* [What the task requires] Look through the listing below and report every line that contains "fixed".

* [Record extracts]
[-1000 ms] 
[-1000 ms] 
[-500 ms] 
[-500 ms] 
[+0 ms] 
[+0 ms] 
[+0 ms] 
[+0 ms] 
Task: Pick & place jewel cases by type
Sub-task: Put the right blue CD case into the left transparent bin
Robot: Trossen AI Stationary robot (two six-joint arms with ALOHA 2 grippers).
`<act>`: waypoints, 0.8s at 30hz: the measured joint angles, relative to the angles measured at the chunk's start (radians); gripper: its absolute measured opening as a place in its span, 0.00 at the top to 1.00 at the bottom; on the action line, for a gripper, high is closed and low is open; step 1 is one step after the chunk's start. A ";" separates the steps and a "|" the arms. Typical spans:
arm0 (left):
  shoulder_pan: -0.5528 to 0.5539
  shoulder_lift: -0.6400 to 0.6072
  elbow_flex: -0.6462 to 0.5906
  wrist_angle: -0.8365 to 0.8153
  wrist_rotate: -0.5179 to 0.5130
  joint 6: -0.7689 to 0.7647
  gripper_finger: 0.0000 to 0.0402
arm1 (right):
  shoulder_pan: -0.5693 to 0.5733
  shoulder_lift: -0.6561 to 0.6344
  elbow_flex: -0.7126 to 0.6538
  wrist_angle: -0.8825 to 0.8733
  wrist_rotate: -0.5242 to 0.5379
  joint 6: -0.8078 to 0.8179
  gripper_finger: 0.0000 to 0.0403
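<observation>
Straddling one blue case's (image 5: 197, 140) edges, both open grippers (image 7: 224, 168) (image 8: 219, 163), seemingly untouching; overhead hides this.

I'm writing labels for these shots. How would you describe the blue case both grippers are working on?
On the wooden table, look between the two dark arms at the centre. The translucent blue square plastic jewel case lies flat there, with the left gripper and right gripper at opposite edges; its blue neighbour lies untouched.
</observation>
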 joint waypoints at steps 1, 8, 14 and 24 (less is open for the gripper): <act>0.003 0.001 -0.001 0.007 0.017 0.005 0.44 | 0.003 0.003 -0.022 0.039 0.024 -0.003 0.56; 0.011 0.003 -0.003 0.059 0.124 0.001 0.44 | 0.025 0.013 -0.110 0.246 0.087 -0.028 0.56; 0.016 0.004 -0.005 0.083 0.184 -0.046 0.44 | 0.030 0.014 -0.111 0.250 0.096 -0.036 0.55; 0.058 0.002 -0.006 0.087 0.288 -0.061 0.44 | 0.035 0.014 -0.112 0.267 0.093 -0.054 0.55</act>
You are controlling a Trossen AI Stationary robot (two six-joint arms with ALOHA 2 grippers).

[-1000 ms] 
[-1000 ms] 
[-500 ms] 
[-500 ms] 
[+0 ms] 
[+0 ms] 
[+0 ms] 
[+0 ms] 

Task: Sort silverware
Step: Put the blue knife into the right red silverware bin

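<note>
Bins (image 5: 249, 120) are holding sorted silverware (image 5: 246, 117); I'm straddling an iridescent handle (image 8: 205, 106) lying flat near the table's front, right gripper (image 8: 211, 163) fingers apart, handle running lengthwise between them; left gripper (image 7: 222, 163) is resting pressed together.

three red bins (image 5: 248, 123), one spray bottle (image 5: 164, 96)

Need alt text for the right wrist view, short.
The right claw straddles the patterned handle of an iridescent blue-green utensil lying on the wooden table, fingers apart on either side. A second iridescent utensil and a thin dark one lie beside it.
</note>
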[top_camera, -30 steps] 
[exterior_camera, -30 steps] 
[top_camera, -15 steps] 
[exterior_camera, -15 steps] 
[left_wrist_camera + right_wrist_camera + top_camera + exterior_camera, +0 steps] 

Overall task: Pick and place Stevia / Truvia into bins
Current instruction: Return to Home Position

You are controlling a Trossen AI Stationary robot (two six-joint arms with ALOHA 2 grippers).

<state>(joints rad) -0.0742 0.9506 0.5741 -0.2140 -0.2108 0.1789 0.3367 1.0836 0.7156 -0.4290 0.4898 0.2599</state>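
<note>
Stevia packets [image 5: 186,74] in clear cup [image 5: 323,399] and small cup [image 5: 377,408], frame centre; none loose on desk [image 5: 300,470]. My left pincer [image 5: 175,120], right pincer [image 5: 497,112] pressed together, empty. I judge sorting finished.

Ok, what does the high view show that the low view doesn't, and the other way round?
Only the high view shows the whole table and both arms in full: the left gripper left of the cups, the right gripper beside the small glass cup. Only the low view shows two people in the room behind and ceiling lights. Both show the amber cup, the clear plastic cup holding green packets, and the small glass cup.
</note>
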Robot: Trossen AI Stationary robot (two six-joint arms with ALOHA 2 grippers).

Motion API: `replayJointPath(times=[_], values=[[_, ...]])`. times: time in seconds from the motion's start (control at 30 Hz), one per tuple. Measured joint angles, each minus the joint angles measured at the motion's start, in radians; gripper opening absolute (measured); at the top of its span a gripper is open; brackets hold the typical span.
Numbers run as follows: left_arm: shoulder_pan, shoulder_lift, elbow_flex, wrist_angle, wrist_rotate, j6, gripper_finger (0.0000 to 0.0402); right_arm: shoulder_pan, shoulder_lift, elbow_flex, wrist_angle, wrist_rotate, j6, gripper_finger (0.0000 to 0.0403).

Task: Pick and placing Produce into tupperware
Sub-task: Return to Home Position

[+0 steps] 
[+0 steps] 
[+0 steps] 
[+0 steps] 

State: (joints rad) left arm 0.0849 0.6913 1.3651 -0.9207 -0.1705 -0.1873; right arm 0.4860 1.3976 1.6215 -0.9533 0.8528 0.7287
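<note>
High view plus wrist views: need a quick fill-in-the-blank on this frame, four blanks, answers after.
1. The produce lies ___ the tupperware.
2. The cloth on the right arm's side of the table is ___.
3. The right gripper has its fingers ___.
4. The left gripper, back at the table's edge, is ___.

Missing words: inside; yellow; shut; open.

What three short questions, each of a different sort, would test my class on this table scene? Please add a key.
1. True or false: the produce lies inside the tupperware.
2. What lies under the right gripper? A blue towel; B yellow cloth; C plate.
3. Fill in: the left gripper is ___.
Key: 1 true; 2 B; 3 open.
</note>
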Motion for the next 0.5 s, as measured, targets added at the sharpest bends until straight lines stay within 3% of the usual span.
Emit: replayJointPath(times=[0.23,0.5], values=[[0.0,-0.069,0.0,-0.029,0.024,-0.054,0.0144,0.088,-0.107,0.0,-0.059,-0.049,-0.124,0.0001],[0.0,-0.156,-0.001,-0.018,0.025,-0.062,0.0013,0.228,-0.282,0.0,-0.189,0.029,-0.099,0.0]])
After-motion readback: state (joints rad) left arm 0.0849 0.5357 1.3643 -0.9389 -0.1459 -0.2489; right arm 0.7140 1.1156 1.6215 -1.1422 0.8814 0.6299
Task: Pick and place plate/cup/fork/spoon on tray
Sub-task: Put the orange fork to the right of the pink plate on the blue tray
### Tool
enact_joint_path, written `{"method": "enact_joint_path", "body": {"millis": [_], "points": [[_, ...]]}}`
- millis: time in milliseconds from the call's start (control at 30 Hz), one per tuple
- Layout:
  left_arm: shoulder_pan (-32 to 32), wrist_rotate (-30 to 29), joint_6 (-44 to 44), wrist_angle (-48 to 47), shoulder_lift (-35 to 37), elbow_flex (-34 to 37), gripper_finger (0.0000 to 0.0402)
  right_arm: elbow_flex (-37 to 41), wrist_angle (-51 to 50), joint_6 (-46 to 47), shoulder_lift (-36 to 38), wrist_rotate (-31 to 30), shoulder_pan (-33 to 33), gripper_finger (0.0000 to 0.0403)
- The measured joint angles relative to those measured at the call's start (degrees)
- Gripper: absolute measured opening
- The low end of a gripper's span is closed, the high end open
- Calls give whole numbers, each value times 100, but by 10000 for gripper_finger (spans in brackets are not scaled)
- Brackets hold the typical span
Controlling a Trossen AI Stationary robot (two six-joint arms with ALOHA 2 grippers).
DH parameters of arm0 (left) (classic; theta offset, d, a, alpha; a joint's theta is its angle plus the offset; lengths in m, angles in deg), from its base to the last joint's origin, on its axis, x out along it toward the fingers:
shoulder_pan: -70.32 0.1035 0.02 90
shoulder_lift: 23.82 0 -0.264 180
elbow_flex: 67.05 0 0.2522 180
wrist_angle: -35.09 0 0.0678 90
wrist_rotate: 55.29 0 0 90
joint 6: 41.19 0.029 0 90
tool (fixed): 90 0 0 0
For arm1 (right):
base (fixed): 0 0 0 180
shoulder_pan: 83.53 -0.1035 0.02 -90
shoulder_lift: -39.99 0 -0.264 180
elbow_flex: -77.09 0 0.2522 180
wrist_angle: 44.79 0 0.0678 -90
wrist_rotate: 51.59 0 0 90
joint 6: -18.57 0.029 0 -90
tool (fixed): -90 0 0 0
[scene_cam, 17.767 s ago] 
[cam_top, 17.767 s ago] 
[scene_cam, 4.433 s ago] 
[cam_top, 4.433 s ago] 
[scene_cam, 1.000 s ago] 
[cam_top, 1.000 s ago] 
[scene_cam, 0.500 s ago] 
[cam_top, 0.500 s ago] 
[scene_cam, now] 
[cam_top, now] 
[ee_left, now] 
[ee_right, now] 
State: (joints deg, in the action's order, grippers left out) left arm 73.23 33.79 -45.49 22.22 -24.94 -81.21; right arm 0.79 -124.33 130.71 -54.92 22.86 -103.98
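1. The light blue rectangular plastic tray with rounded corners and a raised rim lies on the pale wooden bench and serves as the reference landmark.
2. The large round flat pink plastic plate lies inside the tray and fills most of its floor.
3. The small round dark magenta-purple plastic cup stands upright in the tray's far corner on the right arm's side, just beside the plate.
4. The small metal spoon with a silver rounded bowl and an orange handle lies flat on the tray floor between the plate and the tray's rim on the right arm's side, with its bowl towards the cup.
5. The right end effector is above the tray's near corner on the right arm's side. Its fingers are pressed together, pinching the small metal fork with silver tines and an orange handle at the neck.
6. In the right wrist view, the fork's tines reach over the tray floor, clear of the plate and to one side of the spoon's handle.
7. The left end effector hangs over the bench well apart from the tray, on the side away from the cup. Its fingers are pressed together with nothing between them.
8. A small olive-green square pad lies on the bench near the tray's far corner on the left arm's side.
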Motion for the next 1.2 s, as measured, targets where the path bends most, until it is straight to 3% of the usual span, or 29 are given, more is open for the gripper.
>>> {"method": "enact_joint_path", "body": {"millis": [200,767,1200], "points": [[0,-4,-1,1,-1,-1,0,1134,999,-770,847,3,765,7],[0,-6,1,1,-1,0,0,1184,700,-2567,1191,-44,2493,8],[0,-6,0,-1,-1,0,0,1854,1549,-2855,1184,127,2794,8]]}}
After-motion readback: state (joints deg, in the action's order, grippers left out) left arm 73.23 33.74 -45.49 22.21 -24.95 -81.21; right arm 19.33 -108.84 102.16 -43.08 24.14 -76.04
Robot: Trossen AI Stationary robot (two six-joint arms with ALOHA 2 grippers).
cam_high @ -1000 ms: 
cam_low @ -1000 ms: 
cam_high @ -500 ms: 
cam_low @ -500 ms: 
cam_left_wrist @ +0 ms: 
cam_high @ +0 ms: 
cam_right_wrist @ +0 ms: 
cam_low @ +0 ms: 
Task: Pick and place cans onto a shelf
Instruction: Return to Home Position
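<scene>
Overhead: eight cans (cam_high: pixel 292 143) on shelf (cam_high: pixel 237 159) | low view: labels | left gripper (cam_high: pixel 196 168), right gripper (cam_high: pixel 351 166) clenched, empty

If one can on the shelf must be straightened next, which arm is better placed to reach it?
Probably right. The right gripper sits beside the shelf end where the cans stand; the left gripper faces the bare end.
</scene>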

* [Written answer]
tool (fixed): 90 0 0 0
base (fixed): 0 0 0 180
tool (fixed): -90 0 0 0

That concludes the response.